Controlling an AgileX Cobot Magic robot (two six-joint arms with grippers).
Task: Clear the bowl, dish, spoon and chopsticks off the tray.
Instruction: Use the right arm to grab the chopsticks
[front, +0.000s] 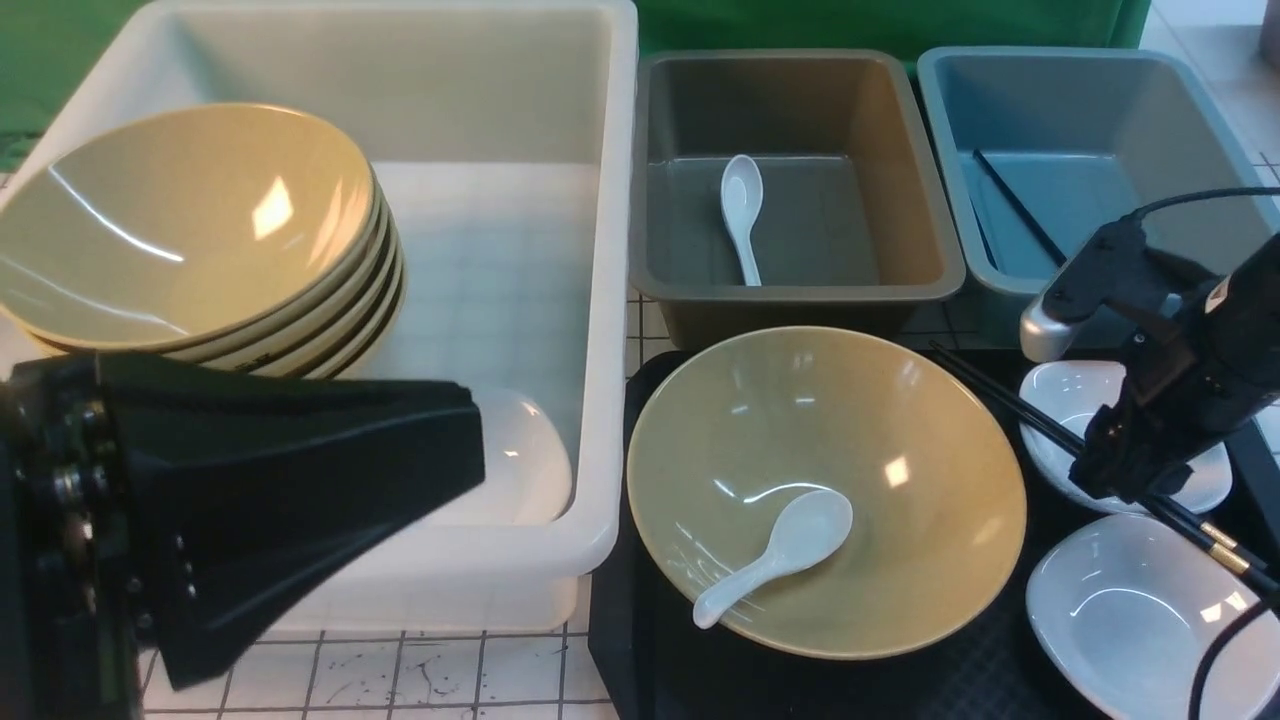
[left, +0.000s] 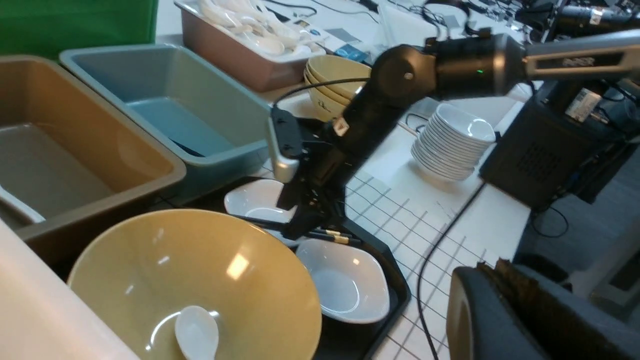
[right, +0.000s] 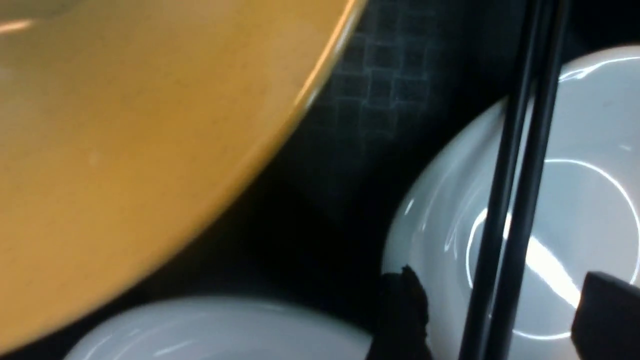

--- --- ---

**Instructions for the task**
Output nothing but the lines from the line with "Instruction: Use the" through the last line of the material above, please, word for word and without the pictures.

**Exercise result**
Instruction: Use the right arm to grab the chopsticks
[front, +0.000s] 
[left, +0.000s] 
[right, +0.000s] 

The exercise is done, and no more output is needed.